The CPU units that you set is defined in your task - you set the limit for what you want a healthy task to look like; ECS and CloudWatch use that metric to help you keep your cluster in what you consider a "healthy" state.
For example, the task definition for a service specifies a total of 512 CPU units and 1,024 MiB of memory (with the hard limit memory parameter) for all of its containers. The service has a desired count of 1 running task, the service is running on a cluster with 1 c4.large container instance (with 2,048 CPU units and 3,768 MiB of total memory), and there are no other tasks running on the cluster. Although the task specifies 512 CPU units, because it is the only running task on a container instance with 2,048 CPU units, it has the ability to use up to four times the specified amount (2,048 / 512); however, the specified memory of 1,024 MiB is a hard limit and it cannot be exceeded, so in this case, service memory utilization cannot exceed 100%.
[ ... ]
If this task is performing CPU-intensive work during a period and using all 2,048 of the available CPU units and 512 MiB of memory, then the service reports 400% CPU utilization and 50% memory utilization.

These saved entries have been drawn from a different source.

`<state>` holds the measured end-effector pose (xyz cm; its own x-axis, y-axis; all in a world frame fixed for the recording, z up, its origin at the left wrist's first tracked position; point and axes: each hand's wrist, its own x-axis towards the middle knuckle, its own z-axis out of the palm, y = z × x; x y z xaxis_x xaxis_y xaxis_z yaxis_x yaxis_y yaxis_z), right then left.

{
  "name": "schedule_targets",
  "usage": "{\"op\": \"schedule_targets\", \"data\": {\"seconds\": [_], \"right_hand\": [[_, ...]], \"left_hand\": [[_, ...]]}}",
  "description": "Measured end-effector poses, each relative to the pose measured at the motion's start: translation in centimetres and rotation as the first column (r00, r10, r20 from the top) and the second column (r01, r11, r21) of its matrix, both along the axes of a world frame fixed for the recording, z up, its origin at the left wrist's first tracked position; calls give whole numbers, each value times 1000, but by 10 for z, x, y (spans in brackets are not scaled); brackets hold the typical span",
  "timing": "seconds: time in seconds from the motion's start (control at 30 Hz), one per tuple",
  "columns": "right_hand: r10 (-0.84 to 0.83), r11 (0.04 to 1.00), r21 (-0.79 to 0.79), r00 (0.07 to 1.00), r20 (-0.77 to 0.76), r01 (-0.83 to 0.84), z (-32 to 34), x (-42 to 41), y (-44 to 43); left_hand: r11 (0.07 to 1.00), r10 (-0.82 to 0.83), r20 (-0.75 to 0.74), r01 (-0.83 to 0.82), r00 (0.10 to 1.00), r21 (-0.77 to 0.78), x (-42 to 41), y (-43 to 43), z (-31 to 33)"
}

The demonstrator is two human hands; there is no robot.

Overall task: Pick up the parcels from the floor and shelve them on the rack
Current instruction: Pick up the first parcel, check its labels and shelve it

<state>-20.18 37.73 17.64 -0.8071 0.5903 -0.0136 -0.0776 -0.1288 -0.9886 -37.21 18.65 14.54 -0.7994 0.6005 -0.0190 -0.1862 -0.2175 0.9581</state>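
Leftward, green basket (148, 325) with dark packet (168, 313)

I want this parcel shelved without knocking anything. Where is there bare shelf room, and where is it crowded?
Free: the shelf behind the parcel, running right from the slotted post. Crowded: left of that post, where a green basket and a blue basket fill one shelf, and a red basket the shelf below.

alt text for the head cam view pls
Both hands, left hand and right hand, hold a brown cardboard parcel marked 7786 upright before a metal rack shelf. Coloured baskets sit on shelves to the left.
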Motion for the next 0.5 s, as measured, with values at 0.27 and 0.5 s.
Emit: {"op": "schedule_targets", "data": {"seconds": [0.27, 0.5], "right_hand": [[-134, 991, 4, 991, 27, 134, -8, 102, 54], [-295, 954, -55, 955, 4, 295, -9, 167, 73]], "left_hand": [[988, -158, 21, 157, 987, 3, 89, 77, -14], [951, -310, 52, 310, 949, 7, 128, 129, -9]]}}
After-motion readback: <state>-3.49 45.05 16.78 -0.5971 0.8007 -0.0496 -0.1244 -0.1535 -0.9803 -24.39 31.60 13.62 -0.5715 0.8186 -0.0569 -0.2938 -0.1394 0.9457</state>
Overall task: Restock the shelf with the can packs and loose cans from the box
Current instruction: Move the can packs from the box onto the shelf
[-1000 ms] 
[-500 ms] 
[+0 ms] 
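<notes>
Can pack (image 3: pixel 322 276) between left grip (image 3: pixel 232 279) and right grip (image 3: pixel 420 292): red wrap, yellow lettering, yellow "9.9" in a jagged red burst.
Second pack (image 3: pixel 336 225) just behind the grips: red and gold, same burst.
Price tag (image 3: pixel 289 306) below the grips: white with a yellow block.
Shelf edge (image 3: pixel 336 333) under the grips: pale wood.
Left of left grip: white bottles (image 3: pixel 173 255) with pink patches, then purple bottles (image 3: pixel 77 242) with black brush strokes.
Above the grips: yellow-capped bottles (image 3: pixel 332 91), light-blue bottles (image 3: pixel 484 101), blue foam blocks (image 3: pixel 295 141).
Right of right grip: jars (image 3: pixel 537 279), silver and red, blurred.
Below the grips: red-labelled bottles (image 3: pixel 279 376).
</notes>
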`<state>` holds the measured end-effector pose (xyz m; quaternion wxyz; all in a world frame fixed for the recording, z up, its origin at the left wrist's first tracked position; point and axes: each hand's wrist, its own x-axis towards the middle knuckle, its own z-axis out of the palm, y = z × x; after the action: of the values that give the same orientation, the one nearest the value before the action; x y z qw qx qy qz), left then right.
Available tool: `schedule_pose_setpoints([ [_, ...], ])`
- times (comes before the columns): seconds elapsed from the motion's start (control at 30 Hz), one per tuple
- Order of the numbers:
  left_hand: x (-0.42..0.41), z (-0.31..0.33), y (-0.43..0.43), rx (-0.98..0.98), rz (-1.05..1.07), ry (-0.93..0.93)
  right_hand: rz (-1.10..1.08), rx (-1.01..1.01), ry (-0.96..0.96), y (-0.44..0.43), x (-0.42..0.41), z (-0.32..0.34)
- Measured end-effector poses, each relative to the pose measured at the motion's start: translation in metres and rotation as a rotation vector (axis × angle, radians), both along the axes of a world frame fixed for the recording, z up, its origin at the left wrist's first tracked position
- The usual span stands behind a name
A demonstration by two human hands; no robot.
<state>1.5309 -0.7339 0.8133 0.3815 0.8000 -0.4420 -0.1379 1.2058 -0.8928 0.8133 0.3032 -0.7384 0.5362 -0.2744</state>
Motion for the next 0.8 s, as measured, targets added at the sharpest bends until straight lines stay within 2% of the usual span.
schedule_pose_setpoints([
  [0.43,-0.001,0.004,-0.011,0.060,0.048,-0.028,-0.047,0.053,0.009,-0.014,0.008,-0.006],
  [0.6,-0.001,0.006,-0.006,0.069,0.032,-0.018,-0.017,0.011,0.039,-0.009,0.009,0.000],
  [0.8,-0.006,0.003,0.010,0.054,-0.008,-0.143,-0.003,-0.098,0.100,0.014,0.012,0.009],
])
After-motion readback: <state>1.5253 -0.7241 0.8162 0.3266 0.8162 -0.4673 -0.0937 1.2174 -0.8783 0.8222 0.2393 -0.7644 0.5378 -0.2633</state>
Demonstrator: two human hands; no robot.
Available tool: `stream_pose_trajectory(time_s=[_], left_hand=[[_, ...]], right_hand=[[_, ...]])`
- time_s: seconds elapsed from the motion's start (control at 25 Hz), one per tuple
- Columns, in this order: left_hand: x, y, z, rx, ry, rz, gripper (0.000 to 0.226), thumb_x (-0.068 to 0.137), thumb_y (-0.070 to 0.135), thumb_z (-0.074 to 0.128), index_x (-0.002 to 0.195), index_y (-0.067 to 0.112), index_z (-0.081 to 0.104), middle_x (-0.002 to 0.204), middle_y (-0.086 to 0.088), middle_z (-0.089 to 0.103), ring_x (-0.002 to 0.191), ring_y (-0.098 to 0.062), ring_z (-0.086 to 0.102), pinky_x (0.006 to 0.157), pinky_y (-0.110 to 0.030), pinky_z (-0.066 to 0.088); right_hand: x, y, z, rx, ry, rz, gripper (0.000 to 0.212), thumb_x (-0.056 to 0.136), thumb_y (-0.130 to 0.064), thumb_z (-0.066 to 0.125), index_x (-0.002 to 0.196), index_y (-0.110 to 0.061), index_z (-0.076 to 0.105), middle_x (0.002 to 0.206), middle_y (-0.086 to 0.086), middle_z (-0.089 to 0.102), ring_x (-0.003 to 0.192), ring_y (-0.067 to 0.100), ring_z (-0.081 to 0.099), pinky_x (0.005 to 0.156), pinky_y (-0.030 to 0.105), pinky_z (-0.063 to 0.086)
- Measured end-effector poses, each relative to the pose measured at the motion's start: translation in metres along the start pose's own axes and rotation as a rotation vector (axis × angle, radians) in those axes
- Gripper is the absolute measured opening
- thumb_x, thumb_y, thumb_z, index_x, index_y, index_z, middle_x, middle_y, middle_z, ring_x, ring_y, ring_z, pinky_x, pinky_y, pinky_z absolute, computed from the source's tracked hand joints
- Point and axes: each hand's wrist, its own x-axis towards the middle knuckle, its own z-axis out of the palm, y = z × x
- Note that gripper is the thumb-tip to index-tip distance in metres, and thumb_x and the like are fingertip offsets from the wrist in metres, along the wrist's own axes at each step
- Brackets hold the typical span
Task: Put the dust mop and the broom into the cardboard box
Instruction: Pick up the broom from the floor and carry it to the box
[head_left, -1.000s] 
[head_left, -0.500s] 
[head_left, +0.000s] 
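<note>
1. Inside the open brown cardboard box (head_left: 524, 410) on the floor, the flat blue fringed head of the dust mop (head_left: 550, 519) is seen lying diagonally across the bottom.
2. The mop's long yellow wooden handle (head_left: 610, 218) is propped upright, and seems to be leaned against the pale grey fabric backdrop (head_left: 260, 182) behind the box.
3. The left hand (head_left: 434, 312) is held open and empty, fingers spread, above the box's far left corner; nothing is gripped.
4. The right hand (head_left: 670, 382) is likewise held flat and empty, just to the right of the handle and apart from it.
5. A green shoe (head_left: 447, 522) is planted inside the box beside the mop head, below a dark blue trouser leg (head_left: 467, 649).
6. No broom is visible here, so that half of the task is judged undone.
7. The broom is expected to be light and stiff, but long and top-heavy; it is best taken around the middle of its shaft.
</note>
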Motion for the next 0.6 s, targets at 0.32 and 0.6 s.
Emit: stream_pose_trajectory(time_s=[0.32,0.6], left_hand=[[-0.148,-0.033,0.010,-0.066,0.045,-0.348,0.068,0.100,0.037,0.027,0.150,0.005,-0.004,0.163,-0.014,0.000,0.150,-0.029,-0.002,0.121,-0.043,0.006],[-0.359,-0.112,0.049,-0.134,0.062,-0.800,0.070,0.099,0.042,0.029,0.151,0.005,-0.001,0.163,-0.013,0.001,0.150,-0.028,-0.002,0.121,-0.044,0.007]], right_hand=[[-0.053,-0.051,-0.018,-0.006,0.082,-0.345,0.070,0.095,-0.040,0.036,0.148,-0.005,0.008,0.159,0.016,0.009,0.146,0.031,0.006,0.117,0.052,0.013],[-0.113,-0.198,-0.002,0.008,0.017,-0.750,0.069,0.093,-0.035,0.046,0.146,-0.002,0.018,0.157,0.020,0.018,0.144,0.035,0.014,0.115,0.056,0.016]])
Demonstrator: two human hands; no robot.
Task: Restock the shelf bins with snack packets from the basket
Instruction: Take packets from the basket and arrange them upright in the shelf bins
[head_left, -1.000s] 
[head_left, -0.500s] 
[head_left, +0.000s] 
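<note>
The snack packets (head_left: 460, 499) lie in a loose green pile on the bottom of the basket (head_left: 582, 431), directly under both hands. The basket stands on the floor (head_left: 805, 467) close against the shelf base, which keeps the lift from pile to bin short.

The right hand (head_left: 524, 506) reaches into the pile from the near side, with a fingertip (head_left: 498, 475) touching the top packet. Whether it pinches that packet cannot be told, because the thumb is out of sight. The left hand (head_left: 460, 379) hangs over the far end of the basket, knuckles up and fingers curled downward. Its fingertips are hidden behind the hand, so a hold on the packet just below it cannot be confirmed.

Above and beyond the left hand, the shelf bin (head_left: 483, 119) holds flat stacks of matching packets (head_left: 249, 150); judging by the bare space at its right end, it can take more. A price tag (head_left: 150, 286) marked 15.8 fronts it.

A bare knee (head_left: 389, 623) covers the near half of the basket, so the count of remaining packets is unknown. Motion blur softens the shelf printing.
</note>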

If the task is idle and using 128 CPU units and 128 MiB of memory, then the service reports 25% CPU utilization and 12.5% memory utilization.
So to directly answer your question of whether it impacts the service performance, the answer is... maybe. The service can be configured to only know about or consider some hosts in your cluster (more details). If your service reports usage of 500%
based on the limits you've set, but the underlying hosts that the service has access to are healthy at the host level, then you can maybe consider your service to be "healthy".
I would, however, consider tweaking your task configurations to better align with what would be a normal off-peak limit for your CPU units allowed.
Keep in mind though that while your cluster may be showing you 5%
usage, it's entirely possible that your cluster has 20 hosts, 19 of which are idle, and 1 is entirely overloaded by your service (again, dependent on how you've configured your task placement constraints).